• [What you are asked to do]: What you should give back is a precise copy of the lines below from the one containing "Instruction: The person" through the one containing "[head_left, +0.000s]", with no pictures.

::: Information shown

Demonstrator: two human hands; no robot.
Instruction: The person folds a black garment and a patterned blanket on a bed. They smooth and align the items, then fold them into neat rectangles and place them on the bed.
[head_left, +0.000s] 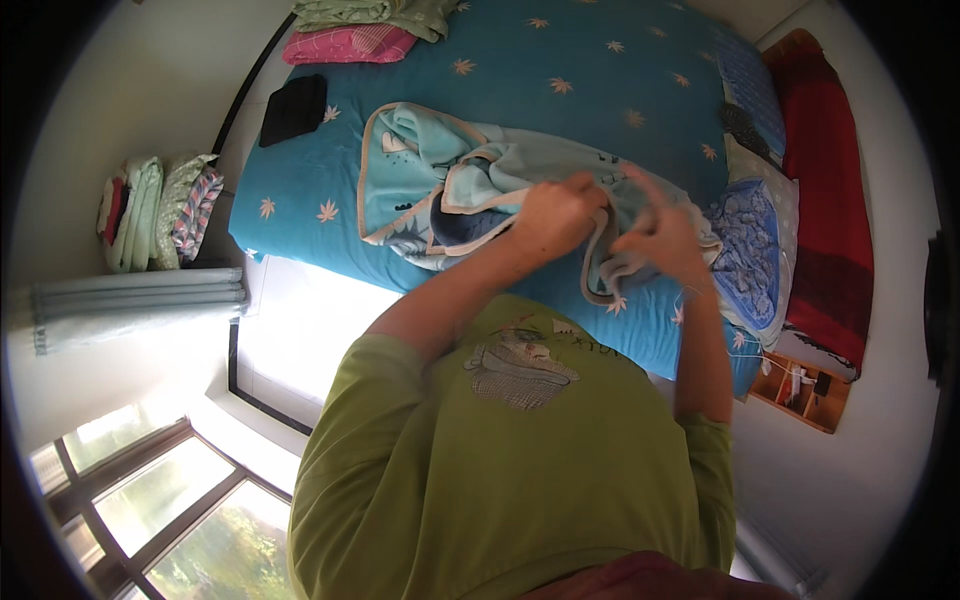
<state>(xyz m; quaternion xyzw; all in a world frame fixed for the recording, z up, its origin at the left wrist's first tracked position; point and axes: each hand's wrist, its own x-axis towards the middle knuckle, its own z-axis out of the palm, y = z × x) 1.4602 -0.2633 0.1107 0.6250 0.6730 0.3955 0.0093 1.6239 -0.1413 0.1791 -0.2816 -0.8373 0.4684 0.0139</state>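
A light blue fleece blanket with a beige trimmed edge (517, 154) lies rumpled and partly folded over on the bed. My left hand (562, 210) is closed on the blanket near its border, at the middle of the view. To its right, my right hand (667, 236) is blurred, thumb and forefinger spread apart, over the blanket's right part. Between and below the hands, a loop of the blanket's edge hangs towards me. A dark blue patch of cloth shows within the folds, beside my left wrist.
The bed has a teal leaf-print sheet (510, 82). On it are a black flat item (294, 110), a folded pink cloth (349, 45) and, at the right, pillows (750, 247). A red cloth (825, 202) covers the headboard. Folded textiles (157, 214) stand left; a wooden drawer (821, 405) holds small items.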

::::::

• [Response to this exercise]:
Instruction: The person folds a black garment and a patterned blanket on a bed. They smooth and align the items, then fold them into neat rectangles and place them on the bed.
[head_left, +0.000s] 

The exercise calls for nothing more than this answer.